Vacuuming the Digital Trail – Part 2

Vacuuming the Digital Trail – Part 2

In part 1 of this series on SQLite Vacuuming, I discussed how vacuuming works in SQLite database and how it is triggered.

In this article, I will discuss the technical details of the Auto_Vacuum feature and how to determine if it is enabled.

I will also breakdown the structure of pointer map pages and how they can be used in certain scenarios.

How can we determine if Auto-Vacuum Enabled

 

As I discussed previously, when auto_vacuum is enabled, at the conclusion of a transaction Freelist Pages will be truncated. To determine if this feature is enabled, we must look at the database file header.

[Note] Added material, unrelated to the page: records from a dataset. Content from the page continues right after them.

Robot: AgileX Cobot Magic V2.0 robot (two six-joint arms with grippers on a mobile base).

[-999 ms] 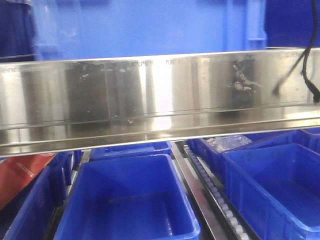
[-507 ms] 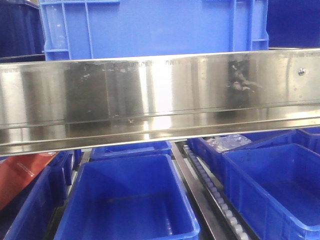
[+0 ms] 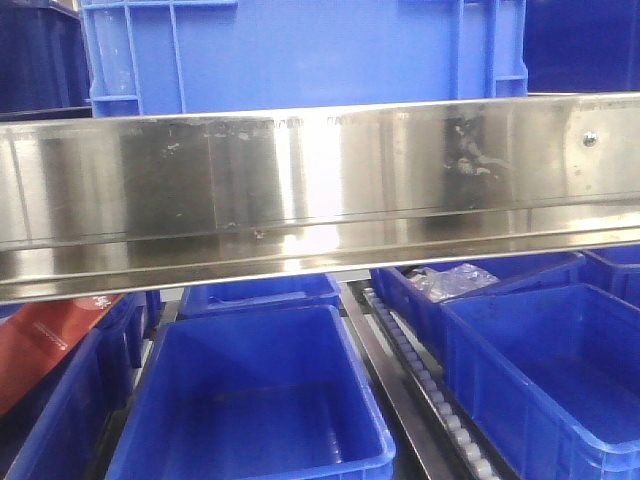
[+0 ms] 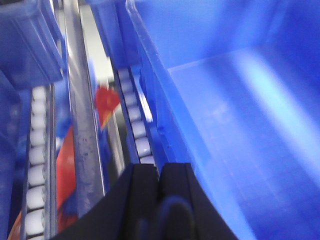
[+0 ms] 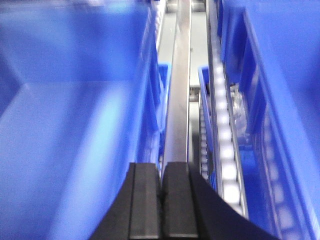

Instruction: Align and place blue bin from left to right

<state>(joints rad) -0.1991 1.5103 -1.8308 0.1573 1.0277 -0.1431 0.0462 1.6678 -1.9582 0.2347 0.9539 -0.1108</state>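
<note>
Sitting across the top of the front view, the big bright-blue plastic bin with raised ribs near its corners (image 3: 300,50) rests on the upper shelf, just behind the long shiny steel rail (image 3: 320,190) that runs across the middle of the frame. A moment ago this bin looked blurry and a black cable hung at the right of the frame; now the bin looks sharp and the cable is gone. My guess is that the bin has been set in its spot and the arms have pulled away, so this part of the job looks close to done. Below the rail, in the lower half of the frame, smooth blue tubs (image 3: 250,400) sit in rows with a track of small white rollers (image 3: 430,390) between them. In the left wrist view, the left black claw (image 4: 160,175) at the bottom of the frame has its two fingers pressed together with nothing between them. The right black claw (image 5: 161,175) in the right wrist view is the same, pressed together and holding nothing.
</note>
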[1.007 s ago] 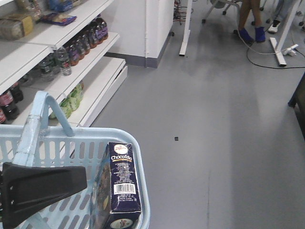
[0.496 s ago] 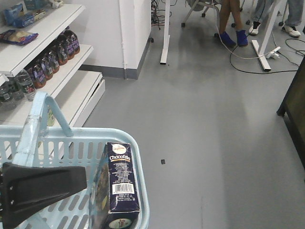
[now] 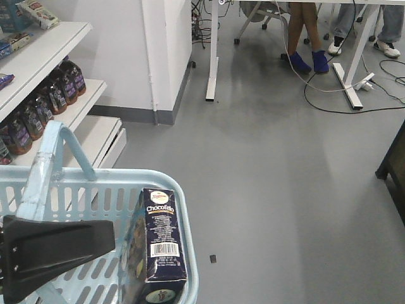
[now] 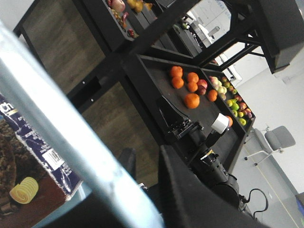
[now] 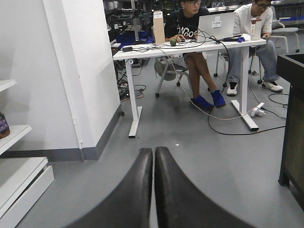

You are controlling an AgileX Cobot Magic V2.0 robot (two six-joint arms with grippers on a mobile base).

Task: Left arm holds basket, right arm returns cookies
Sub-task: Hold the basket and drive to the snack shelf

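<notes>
Grey floor point(image 3: 285, 190) fills the front view; white shelves point(image 3: 50, 44) with dark bottles point(image 3: 44, 104) stand at left. Basket point(image 3: 183, 209) sits lower left, its handle point(image 3: 47, 158) raised. Left tool point(image 3: 60, 252) lies across the handle's lower part and is clamped on it; only one jaw shows. Cookie box point(image 3: 161, 240) stands upright inside the basket, in the corner at the right of the frame, barcode side facing the camera. Small black speck point(image 3: 212, 258) on the floor just beside the basket.

Left wrist view: the handle runs as a blurred pale bar across the frame, the cookie box close behind it at lower left. Beyond, a black fruit stand point(image 4: 156, 71) carries oranges point(image 4: 187, 85). Right arm point(image 4: 216, 168) with its cable shows in front of the stand.

Right wrist view: right tool point(image 5: 154, 190) has its fingers pressed together, nothing between them, above the bare floor. White tabletop point(image 5: 190, 45) behind carries a laptop point(image 5: 216, 23); two people point(image 5: 190, 28) sit there.
</notes>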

Offset 52 in the file header is a 4-byte Big Endian integer that denotes whether auto-vacuum is enabled. If the value is 0 then auto-vacuuming is disabled (what we prerfer to see), if the value is non-zero then this will tell us the page number of the largest root B-tree page.

Using the KnowledgeC database as an example, it has 00 00 00 2C in the 4 bytes from Offset 52. As it is a non-zero value it tells us that page 44 is the largest root b-tree page, but more importantly it tells us that auto-vacuuming is enabled.

    Damien Attoe

    Damien Attoe

    Before joining Spyder Forensics, Damien was a Managing Consultant at AccessData where he managed eDiscovery and digital forensics projects and provided services to companies in various industries including the Health Care, Energy, and Financial industries. Prior to that, Damien was a Computer Crime Specialist at the National White Collar Crime Center where he conducted digital forensic research and performed software validation studies on digital forensic software

    Bonus Knowledge: The largest root b-tree page refers to the root page in the database that has the largest cell content area. In my example, page 44 is the root page for the Z_MODELCACHE table and is a leaf page so it has more data written to it than the interior pages that we would see for the tables that have a large number of records like ZOBJECT or ZSOURCE.

    How about the auto_vacuum mode?

    We have determined that auto_vacuum is enabled, but how can we tell what vacuum mode is being used? This is where we must look at the 4-bytes from offset 64 in the file header.

    A value of non-zero in these 4 bytes indicates that incremental vacuuming is enabled. A value of 0 indicates that incremental vacuuming is disabled, meaning the auto_vacuum mode is FULL.

    In this example, the SQLite database has 00 00 00 01 in the 4-bytes from Offset 64 which indicates that incremental vacuuming is enabled.

    Bonus Knowledge: From what I have observed, this vacuum setting is utilized in some of the iOS SQLite databases that we typically look at during an examination, such as NoteStore.sqlite, CallHistory.storedata, healthdb_secure.sqlite etc.

    As incremental vacuum is enabled, there is still the possibility that Freelist pages exist. In this example, the 4-bytes from offset 32 tell us the first freelist trunk page is on page 6914 and the 4-bytes from offset 36 tell us there are a total of 720 freelist pages (includes both Trunk and Leaf pages).

    KnowledgeC is a great example of a database where even though incremental vacuum is enabled, there could be some freelist pages still present. If we consider that the blob data in the Z_DKINTENTMETADATAKEY_SERIALIZEDINTERACTION field in the ZSTRUCTUREDMETADATA table can span multiple pages, when it “expires” it can create a large number of freelist pages. If new entries are not inserted into the database fast enough, you end up with freelist pages either waiting to be reused or truncated as new transactions occur.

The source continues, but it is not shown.